What to do -> Wherever an image appears in the records, exclude it, and reproduce everything else exactly.

Records for this exercise ->
_ _ _ _
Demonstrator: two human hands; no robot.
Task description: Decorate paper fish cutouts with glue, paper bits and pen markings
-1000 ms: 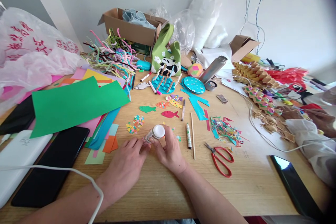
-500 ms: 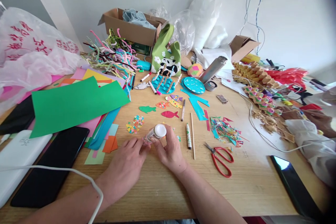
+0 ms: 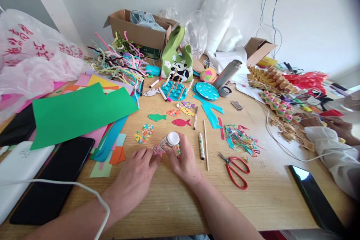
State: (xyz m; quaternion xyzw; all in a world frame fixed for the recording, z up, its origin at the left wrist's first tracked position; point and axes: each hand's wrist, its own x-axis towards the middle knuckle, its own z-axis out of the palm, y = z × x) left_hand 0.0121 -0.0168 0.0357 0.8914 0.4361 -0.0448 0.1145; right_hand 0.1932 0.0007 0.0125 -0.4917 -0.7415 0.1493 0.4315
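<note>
My right hand [image 3: 184, 161] is wrapped round a white glue stick [image 3: 172, 139], its round white end facing up toward me. Under the glue stick lies a small pink paper cutout [image 3: 156, 150], perhaps a fish, mostly covered. The fingers of my left hand [image 3: 137, 170] press the cutout flat on the table at its left side. Just beyond my hands are small piles of coloured paper bits [image 3: 147, 130]. Farther back lie a green paper fish [image 3: 157, 117], a red paper fish [image 3: 181, 122] and several patterned ones.
Right of my hands are a green-and-white marker [image 3: 201, 146], a wooden stick [image 3: 206, 146], red-handled scissors [image 3: 233, 168] and paper scraps [image 3: 242, 138]. Green paper sheets [image 3: 84, 114] and phones lie left. A steel flask [image 3: 229, 75] stands behind. Another person's sleeve [image 3: 323, 142] reaches in at right.
The glue stick in my right hand has shifted slightly to the right over the pink cutout, uncovering more of it. My left hand stays nearly in place.
</note>
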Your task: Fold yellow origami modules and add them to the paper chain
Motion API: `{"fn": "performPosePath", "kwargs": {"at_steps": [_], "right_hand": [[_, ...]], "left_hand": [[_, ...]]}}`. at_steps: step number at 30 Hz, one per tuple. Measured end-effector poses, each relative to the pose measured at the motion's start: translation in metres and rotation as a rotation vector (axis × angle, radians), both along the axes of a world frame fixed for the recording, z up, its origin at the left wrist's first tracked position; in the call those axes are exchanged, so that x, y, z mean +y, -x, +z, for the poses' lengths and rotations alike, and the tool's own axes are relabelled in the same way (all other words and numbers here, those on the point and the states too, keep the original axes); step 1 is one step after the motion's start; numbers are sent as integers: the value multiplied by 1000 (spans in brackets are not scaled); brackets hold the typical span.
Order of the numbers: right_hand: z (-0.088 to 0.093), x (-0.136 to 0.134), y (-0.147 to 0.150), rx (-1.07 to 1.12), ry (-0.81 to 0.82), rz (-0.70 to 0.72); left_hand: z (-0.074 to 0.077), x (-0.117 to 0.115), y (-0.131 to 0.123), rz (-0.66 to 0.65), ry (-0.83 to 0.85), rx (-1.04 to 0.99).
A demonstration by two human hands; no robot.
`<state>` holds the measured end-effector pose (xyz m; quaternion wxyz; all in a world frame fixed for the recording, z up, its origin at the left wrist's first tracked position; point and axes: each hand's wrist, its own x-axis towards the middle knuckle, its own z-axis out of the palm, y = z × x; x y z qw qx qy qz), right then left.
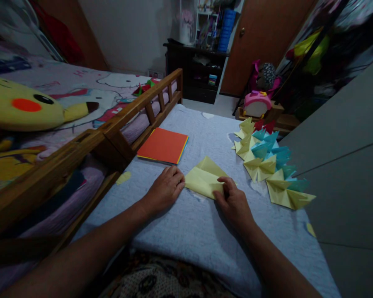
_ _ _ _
Solved exercise ->
Demonstrator: two human hands; no robot.
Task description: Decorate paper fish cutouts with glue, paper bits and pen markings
-1000 ms: 
-500 ms: 
+0 ms: 
State: (xyz m; quaternion xyzw; all in a world frame fixed for the recording, z up, its origin at the left wrist's first tracked position; point and axes: each hand's wrist, its own x-axis towards the middle knuckle, its own z-axis out of the palm, y = z × x) left_hand 0.0121 -0.0168 0.0357 0.8914 0.4361 -0.0448 0.1145; right_hand 0.1932 0.0007 0.0125 -0.4917 -0.7415 0.1493 0.4315
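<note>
My right hand [image 3: 184, 161] is wrapped round a white glue stick [image 3: 172, 139], its round white end facing up toward me. Under the glue stick lies a small pink paper cutout [image 3: 156, 150], perhaps a fish, mostly covered. The fingers of my left hand [image 3: 137, 170] press the cutout flat on the table at its left side. Just beyond my hands are small piles of coloured paper bits [image 3: 147, 130]. Farther back lie a green paper fish [image 3: 157, 117], a red paper fish [image 3: 181, 122] and several patterned ones.
Right of my hands are a green-and-white marker [image 3: 201, 146], a wooden stick [image 3: 206, 146], red-handled scissors [image 3: 233, 168] and paper scraps [image 3: 242, 138]. Green paper sheets [image 3: 84, 114] and phones lie left. A steel flask [image 3: 229, 75] stands behind. Another person's sleeve [image 3: 323, 142] reaches in at right.
The glue stick in my right hand has shifted slightly to the right over the pink cutout, uncovering more of it. My left hand stays nearly in place.
</note>
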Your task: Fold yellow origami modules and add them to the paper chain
Motion API: `{"fn": "performPosePath", "kwargs": {"at_steps": [_], "right_hand": [[_, ...]], "left_hand": [[_, ...]]}}`. at_steps: step number at 30 Hz, one per tuple. Measured end-effector poses, each relative to the pose measured at the motion's start: translation in metres and rotation as a rotation vector (axis × angle, radians), both along the axes of a world frame fixed for the recording, z up, its origin at the left wrist's first tracked position; in the call those axes are exchanged, so that x, y, z mean +y, -x, +z, for the poses' lengths and rotations alike, and the tool's own axes are relabelled in the same way (all other words and numbers here, those on the point and the states too, keep the original axes); step 1 is one step after the motion's start; numbers are sent as integers: the value multiplied by 1000 (spans in brackets are not scaled); brackets hold the typical span.
Order of the numbers: right_hand: z (-0.088 to 0.093), x (-0.136 to 0.134), y (-0.147 to 0.150), rx (-1.07 to 1.12), ry (-0.81 to 0.82), rz (-0.70 to 0.72); left_hand: z (-0.074 to 0.077), x (-0.117 to 0.115), y (-0.131 to 0.123), rz (-0.66 to 0.65), ry (-0.83 to 0.85), rx (-1.04 to 0.99).
A demonstration by two human hands; no robot.
`<state>` holds the measured end-effector pose (xyz m; quaternion wxyz; all in a world frame fixed for the recording, z up, its origin at the left wrist's first tracked position; point and axes: each hand's wrist, its own x-axis towards the middle knuckle, its own z-axis out of the palm, y = z × x; x y z qw qx qy qz), right then left.

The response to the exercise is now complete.